Mxxx, Thank you for your concerns. The word “California” can refer to the current political boundaries of the state formerly governed by Arnold Schwartzenegger, or they can refer to the ecological and geological physical area (among other options). We prefer to include plants native to Baja California as part of the ecological area of California.
The previous owners left this plant when they moved. It was in bad shape. Neighbors told me to cut it down to the top of soil over the winter so I did. Now this is what it looks like this spring. The clusters of white flowers will eventually turn a light shade of purple.
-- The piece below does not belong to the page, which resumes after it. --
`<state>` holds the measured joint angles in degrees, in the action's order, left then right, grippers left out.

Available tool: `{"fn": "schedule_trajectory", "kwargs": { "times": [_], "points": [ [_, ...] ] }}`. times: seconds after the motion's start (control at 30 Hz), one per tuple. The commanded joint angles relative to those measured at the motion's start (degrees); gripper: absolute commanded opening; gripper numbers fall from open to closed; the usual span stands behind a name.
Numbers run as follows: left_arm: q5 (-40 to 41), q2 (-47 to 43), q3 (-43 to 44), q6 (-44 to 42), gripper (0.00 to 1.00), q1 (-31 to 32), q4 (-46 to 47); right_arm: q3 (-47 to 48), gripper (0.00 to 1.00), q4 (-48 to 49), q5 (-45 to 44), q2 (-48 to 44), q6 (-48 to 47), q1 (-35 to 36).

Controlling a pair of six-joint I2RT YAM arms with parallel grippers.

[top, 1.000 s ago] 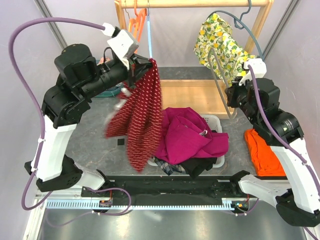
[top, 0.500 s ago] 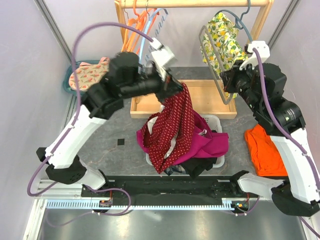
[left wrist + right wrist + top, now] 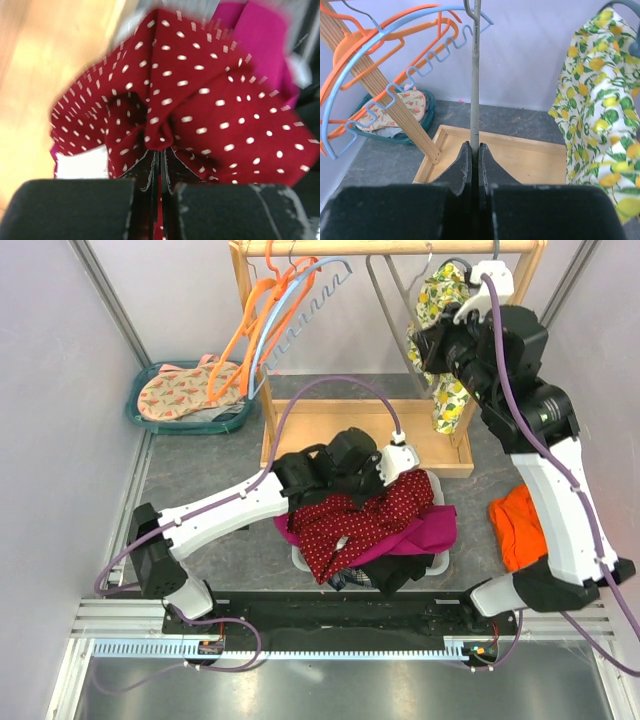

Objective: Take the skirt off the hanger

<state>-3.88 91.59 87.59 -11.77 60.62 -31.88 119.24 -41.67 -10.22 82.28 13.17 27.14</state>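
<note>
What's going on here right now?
The left gripper is shut on the red dotted skirt, which lies bunched on the pile in the basket. The right gripper is up at the rack, shut on a bare grey hanger. So the skirt is off the hanger but not yet released.

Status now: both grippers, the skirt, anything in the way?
Left gripper shut on skirt, over magenta cloth. Right gripper shut on bare grey hanger. Skirt is off hanger. No obstruction seen.

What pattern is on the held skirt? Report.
Skirt: dark red, white dashes; left wrist view.
</note>
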Motion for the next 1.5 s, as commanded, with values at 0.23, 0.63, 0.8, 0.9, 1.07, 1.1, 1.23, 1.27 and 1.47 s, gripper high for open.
{"fn": "schedule_trajectory", "kwargs": {
  "times": [0.23, 0.63, 0.8, 0.9, 1.07, 1.1, 1.23, 1.27, 1.47],
  "points": [
    [1.0, 1.0, -14.0, -7.0, 0.99, 0.0, 3.5, 14.3, 0.00, 2.9, 3.6, 12.5, -1.4, -0.1],
    [-3.1, -8.2, -5.9, -4.1, 1.00, -0.1, -1.8, 22.2, 0.00, 3.8, 4.0, 21.1, -2.3, -0.6],
    [-3.9, -11.3, 0.7, -4.6, 1.00, 0.0, -8.9, 22.2, 0.00, 4.8, 4.5, 22.6, -2.1, -1.5],
    [-4.6, -13.1, 3.8, -4.6, 1.00, 0.0, -12.3, 21.3, 0.00, 5.9, 5.2, 23.6, -1.0, -1.7],
    [-3.2, -15.4, 7.9, -4.9, 1.00, -0.1, -15.6, 17.0, 0.00, 7.9, 10.0, 24.7, 3.3, -1.6],
    [-3.1, -16.1, 8.5, -5.0, 1.00, -0.2, -16.0, 16.5, 0.00, 8.4, 10.0, 24.9, 4.6, -1.4],
    [-3.1, -17.6, 13.3, -4.7, 1.00, -1.8, -18.0, 16.4, 0.00, 8.3, 11.2, 26.0, 4.6, 1.1],
    [-3.2, -17.8, 13.9, -4.5, 1.00, -2.0, -18.3, 17.1, 0.00, 7.9, 10.7, 26.4, 4.2, 1.9],
    [-3.2, -19.4, 13.6, -3.6, 1.00, -3.5, -18.4, 18.3, 0.00, 4.9, 6.7, 27.1, 3.5, 4.5]
  ]
}}
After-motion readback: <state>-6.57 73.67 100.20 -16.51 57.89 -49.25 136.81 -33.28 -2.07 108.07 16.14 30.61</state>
Everyone keeps telling me these are Hen and Chickens, but I don’t think so. Any help would be appreciated! I love your cactus blog.
Mrs. Chancellor Brownwood, TX
The plant is definitely not Hens and Chicks (Sempervivums). It is a Stonecrop – one of the Sedum telephium hybrids.
Agave, euphorbia, Pachypodium, aloes and others alike are not cactus correct? They are succulents yes? To be a cactus it has to be under the family of cactaceae? Educate me my mentor! aweezy_27
Yes, you are right! Only cactaceae are “true” cacti. All other spiny plants that look like a cactus are not a cactus. The difference is in the “aureoles” – only cactus have aureoles. On the other side, there are succulents in many plant families, including cactus etc…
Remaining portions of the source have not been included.